Type out the records again, exactly as they are.

*Data excerpts*:
· · ·

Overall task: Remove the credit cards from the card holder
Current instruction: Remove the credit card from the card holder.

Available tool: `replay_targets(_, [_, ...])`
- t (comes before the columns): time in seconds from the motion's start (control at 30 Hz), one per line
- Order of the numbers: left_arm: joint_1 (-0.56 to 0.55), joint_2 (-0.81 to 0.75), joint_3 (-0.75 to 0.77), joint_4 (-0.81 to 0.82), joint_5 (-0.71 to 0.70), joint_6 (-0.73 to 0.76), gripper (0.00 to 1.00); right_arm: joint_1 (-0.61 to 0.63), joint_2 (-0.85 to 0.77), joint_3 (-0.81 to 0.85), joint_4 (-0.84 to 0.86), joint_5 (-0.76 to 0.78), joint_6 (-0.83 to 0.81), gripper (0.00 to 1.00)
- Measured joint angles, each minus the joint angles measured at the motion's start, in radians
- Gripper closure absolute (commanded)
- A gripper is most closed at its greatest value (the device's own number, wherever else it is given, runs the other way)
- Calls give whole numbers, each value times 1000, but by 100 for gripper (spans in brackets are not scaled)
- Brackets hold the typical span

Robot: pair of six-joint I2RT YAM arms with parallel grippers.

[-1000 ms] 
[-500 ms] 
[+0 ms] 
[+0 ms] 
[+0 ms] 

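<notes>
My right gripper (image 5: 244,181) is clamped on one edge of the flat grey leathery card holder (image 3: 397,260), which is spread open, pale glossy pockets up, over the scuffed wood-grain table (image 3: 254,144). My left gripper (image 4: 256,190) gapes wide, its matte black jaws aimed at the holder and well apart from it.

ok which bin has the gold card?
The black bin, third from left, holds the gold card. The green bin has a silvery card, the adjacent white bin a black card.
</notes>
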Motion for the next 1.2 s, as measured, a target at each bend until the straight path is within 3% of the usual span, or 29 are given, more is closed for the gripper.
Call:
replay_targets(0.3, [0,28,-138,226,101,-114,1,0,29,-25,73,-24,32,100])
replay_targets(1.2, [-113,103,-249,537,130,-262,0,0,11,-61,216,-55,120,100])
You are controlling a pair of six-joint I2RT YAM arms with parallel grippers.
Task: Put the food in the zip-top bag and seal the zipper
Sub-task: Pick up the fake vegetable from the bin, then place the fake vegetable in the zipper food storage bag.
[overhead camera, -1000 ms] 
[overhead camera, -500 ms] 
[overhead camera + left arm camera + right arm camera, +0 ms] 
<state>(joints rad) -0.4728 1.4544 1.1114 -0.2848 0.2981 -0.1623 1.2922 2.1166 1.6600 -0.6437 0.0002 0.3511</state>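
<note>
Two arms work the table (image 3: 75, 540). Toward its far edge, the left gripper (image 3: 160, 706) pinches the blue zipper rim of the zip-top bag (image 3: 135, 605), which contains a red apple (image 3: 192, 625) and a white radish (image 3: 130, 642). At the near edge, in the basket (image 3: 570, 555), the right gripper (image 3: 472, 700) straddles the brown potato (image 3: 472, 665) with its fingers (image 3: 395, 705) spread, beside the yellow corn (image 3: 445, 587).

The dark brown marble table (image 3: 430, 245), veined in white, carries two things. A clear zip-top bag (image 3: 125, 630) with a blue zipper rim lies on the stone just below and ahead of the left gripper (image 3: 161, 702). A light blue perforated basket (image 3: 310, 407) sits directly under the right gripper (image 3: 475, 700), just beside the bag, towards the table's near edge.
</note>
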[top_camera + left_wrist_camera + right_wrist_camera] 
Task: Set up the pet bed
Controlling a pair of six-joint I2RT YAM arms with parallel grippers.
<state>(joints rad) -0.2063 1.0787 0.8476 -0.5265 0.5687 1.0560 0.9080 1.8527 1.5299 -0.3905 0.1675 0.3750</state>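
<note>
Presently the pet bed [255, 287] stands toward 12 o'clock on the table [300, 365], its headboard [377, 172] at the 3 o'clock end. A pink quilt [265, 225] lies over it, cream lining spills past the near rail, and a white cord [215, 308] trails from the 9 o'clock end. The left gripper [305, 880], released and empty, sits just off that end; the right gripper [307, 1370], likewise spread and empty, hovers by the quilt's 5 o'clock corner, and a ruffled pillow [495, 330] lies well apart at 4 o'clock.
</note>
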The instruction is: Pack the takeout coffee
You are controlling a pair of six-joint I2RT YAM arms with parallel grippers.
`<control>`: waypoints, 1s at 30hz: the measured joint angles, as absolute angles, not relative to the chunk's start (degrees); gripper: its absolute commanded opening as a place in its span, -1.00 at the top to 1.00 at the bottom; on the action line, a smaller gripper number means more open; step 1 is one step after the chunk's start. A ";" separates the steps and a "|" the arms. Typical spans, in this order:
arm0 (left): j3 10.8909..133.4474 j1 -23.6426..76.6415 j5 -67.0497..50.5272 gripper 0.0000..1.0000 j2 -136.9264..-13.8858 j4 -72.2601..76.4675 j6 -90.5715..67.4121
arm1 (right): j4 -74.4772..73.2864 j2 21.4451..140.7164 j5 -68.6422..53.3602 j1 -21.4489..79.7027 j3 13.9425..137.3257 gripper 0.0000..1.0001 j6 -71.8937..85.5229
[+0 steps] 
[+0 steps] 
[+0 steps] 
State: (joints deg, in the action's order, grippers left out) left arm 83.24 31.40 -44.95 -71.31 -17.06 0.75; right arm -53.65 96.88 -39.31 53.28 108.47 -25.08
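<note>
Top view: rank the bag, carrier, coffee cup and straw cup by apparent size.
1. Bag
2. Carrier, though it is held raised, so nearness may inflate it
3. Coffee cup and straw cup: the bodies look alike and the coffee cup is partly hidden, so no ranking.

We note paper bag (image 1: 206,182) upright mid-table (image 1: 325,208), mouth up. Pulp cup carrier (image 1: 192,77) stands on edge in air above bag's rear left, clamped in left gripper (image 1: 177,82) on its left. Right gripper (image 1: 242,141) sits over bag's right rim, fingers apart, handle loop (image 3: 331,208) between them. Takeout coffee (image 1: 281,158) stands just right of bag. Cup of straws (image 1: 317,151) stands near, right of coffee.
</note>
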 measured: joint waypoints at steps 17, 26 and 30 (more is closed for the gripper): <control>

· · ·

*RESPONSE AREA*:
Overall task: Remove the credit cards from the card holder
Current instruction: Remove the credit card from the card holder.

Available tool: `replay_targets(_, [_, ...])`
- t (comes before the columns): time in seconds from the motion's start (control at 30 Hz), one per line
- Order of the numbers: left_arm: joint_1 (-0.56 to 0.55), joint_2 (-0.81 to 0.75), joint_3 (-0.75 to 0.77), joint_4 (-0.81 to 0.82), joint_5 (-0.71 to 0.70), joint_6 (-0.73 to 0.76), gripper (0.00 to 1.00); right_arm: joint_1 (-0.61 to 0.63), joint_2 (-0.85 to 0.77), joint_3 (-0.81 to 0.85), joint_4 (-0.84 to 0.86), joint_5 (-0.76 to 0.78), joint_6 (-0.83 to 0.81), gripper (0.00 to 1.00)
- Measured joint angles, each minus the joint angles measured at the motion's start, in radians
- Gripper closure absolute (commanded)
- A gripper is most closed at its greatest value (the device's own number, wherever else it is given, runs the other way)
- Calls give whole numbers, each value times 1000, but by 100 for gripper (spans in brackets are not scaled)
- Brackets hold the typical span

Robot: pair of six-joint I2RT YAM arms with parallel grippers.

[-1000 ms] 
[-500 ms] 
[+0 ms] 
[+0 ms] 
[+0 ms] 

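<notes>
My right gripper (image 5: 244,181) is clamped on one edge of the flat grey leathery card holder (image 3: 397,260), which is spread open, pale glossy pockets up, over the scuffed wood-grain table (image 3: 254,144). My left gripper (image 4: 256,190) gapes wide, its matte black jaws aimed at the holder and well apart from it.

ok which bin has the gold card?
The black bin, third from left, holds the gold card. The green bin has a silvery card, the adjacent white bin a black card.
</notes>
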Motion for the next 1.2 s, as measured, a target at each bend until the straight path is within 3% of the usual span, or 29 are given, more is closed for the gripper.
Call:
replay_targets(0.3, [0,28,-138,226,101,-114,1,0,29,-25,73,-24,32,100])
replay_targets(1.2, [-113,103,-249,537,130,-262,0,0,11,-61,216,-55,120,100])
You are controlling a pair of six-joint I2RT YAM arms with parallel grippers.
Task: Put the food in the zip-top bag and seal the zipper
Sub-task: Pick up the fake vegetable from the bin, then place the fake vegetable in the zipper food storage bag.
[overhead camera, -1000 ms] 
[overhead camera, -500 ms] 
[overhead camera + left arm camera + right arm camera, +0 ms] 
<state>(joints rad) -0.4728 1.4544 1.1114 -0.2848 0.2981 -0.1623 1.2922 2.1166 1.6600 -0.6437 0.0002 0.3511</state>
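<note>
Two arms work the table (image 3: 75, 540). Toward its far edge, the left gripper (image 3: 160, 706) pinches the blue zipper rim of the zip-top bag (image 3: 135, 605), which contains a red apple (image 3: 192, 625) and a white radish (image 3: 130, 642). At the near edge, in the basket (image 3: 570, 555), the right gripper (image 3: 472, 700) straddles the brown potato (image 3: 472, 665) with its fingers (image 3: 395, 705) spread, beside the yellow corn (image 3: 445, 587).

The dark brown marble table (image 3: 430, 245), veined in white, carries two things. A clear zip-top bag (image 3: 125, 630) with a blue zipper rim lies on the stone just below and ahead of the left gripper (image 3: 161, 702). A light blue perforated basket (image 3: 310, 407) sits directly under the right gripper (image 3: 475, 700), just beside the bag, towards the table's near edge.
</note>
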[top_camera + left_wrist_camera + right_wrist_camera] 
Task: Set up the pet bed
Controlling a pair of six-joint I2RT YAM arms with parallel grippers.
<state>(joints rad) -0.2063 1.0787 0.8476 -0.5265 0.5687 1.0560 0.9080 1.8527 1.5299 -0.3905 0.1675 0.3750</state>
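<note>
Presently the pet bed [255, 287] stands toward 12 o'clock on the table [300, 365], its headboard [377, 172] at the 3 o'clock end. A pink quilt [265, 225] lies over it, cream lining spills past the near rail, and a white cord [215, 308] trails from the 9 o'clock end. The left gripper [305, 880], released and empty, sits just off that end; the right gripper [307, 1370], likewise spread and empty, hovers by the quilt's 5 o'clock corner, and a ruffled pillow [495, 330] lies well apart at 4 o'clock.
</note>
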The instruction is: Pack the takeout coffee
You are controlling a pair of six-joint I2RT YAM arms with parallel grippers.
`<control>`: waypoints, 1s at 30hz: the measured joint angles, as absolute angles, not relative to the chunk's start (degrees); gripper: its absolute commanded opening as a place in its span, -1.00 at the top to 1.00 at the bottom; on the action line, a smaller gripper number means more open; step 1 is one step after the chunk's start. A ";" separates the steps and a "|" the arms. Typical spans, in this order:
arm0 (left): j3 10.8909..133.4474 j1 -23.6426..76.6415 j5 -67.0497..50.5272 gripper 0.0000..1.0000 j2 -136.9264..-13.8858 j4 -72.2601..76.4675 j6 -90.5715..67.4121
arm1 (right): j4 -74.4772..73.2864 j2 21.4451..140.7164 j5 -68.6422..53.3602 j1 -21.4489..79.7027 j3 13.9425..137.3257 gripper 0.0000..1.0001 j6 -71.8937..85.5229
[+0 steps] 
[+0 steps] 
[+0 steps] 
State: (joints deg, in the action's order, grippers left out) left arm 83.24 31.40 -44.95 -71.31 -17.06 0.75; right arm -53.65 96.88 -39.31 53.28 108.47 -25.08
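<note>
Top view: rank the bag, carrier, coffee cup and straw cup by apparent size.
1. Bag
2. Carrier, though it is held raised, so nearness may inflate it
3. Coffee cup and straw cup: the bodies look alike and the coffee cup is partly hidden, so no ranking.

We note paper bag (image 1: 206,182) upright mid-table (image 1: 325,208), mouth up. Pulp cup carrier (image 1: 192,77) stands on edge in air above bag's rear left, clamped in left gripper (image 1: 177,82) on its left. Right gripper (image 1: 242,141) sits over bag's right rim, fingers apart, handle loop (image 3: 331,208) between them. Takeout coffee (image 1: 281,158) stands just right of bag. Cup of straws (image 1: 317,151) stands near, right of coffee.
</note>
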 measured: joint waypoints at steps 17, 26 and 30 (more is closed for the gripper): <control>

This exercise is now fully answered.